OBJECTIVE: To assess the cost effectiveness of giving tranexamic acid (TXA) to bleeding trauma patients in low, middle and high income settings. METHODS: The CRASH-2 trial showed that TXA administration reduces the risk of death in bleeding trauma patients with a small but statistically significant increase in non-intensive care stay. A Markov model was used to assess the cost effectiveness of TXA in Tanzania, India and the United Kingdom (UK). The health outcome was the number of life years gained (LYs). Two costs were considered: the cost of administering TXA and the cost of additional days in hospital. Cost data were obtained from hospitals, World Health Organization (WHO) database and UK reference costs.

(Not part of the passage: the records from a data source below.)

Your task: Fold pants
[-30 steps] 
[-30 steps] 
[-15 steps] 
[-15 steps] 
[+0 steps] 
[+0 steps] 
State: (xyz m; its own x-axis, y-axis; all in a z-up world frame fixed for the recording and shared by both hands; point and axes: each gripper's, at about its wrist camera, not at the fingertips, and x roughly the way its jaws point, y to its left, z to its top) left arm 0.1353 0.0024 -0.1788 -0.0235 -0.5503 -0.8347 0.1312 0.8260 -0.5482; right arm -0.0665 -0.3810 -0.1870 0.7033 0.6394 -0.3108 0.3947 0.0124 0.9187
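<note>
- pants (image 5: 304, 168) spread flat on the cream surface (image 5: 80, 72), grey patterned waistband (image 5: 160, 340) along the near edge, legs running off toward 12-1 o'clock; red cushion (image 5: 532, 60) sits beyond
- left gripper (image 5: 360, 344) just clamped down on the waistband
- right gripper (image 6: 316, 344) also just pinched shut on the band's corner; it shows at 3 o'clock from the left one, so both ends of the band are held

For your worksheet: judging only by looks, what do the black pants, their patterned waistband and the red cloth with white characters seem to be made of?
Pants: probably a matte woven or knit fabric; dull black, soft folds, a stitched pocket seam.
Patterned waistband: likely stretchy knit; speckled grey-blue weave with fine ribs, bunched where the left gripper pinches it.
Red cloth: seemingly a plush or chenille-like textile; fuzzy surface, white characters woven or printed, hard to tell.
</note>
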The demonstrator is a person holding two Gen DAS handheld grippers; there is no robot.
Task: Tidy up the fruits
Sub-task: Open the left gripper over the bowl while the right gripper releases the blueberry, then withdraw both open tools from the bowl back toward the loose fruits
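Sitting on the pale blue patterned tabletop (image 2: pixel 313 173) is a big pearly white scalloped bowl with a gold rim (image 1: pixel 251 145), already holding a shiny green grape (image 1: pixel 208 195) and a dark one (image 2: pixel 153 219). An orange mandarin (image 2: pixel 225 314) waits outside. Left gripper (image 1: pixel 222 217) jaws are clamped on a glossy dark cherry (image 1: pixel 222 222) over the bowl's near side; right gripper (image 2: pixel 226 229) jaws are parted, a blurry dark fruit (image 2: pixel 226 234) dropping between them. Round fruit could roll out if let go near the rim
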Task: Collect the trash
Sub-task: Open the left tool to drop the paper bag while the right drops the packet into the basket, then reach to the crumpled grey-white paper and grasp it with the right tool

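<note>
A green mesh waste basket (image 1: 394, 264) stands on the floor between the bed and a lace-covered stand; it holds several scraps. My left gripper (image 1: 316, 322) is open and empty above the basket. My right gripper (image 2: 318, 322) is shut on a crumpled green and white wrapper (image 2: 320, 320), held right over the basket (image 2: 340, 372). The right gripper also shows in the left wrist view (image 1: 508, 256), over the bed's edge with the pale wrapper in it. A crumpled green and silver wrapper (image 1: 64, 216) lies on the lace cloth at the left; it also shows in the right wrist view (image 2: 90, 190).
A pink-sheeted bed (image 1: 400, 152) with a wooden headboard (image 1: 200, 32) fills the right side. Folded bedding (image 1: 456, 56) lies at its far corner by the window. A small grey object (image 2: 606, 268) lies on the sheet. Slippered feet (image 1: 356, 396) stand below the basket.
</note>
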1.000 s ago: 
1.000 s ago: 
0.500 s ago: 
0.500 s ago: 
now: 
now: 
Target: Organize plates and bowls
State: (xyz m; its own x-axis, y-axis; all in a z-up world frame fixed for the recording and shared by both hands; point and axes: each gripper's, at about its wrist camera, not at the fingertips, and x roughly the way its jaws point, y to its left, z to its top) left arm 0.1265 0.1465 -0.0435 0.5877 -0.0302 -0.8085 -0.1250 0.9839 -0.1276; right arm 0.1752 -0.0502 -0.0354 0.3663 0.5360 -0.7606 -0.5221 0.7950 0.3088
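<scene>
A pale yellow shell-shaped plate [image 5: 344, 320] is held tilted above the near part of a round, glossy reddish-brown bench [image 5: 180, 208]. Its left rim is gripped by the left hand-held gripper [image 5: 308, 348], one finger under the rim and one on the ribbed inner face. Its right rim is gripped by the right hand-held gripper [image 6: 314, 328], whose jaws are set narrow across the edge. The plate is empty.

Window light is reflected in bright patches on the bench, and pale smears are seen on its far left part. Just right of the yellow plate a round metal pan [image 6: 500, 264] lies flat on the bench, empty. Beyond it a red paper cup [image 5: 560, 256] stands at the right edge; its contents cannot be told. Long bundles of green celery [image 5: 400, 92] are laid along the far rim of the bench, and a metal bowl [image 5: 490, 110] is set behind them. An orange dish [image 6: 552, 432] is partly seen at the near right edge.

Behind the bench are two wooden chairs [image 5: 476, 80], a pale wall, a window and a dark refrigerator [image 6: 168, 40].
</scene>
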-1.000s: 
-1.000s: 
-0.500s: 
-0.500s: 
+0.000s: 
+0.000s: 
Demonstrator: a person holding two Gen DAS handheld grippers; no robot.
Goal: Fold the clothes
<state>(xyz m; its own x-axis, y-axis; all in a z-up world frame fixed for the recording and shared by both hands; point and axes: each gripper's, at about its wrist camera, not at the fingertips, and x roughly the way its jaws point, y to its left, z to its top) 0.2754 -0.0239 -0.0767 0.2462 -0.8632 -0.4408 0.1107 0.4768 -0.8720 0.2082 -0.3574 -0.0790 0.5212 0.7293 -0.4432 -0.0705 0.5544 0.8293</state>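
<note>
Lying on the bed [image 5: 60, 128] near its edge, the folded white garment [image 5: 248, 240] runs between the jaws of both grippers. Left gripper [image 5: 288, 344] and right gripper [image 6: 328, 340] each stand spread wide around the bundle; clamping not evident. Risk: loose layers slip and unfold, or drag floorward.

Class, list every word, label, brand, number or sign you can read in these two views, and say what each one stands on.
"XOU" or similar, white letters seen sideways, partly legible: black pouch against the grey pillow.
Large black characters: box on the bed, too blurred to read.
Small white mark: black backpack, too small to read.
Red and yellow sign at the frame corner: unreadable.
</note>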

Cost-effectiveness was measured in international dollars ($) per LY. Both deterministic and probabilistic sensitivity analyses were performed to test the robustness of the results to model assumptions. FINDINGS: Administering TXA to bleeding trauma patients within three hours of injury saved an estimated 372, 315 and 755 LYs per 1,000 trauma patients in Tanzania, India and the UK respectively. The cost of giving TXA to 1,000 patients was $17,483 in Tanzania, $19,550 in India and $30,830 in the UK. The incremental cost of giving TXA versus not giving TXA was $18,025 in Tanzania, $20,670 in India and $48,002 in the UK. The estimated incremental cost per LY gained of administering TXA is $48, $66 and $64 in Tanzania, India and the UK respectively. CONCLUSION: Early administration of TXA to bleeding trauma patients is likely to be highly cost effective in low, middle and high income settings. TRIAL REGISTRATION: This paper uses data collected by the CRASH 2 trial: Controlled-Trials.com ISRCTN86750102, Clinicaltrials.govNCT00375258 and South African Clinical Trial Register DOH-27-0607-1919.

Item Type: Article
Faculty and Department: Faculty of Epidemiology and Population Health > Dept of Population Health (2012- ) > Dept of Nutrition and Public Health Interventions Research (2003-2012)
Faculty of Epidemiology and Population Health > Dept of Population Health (2012- )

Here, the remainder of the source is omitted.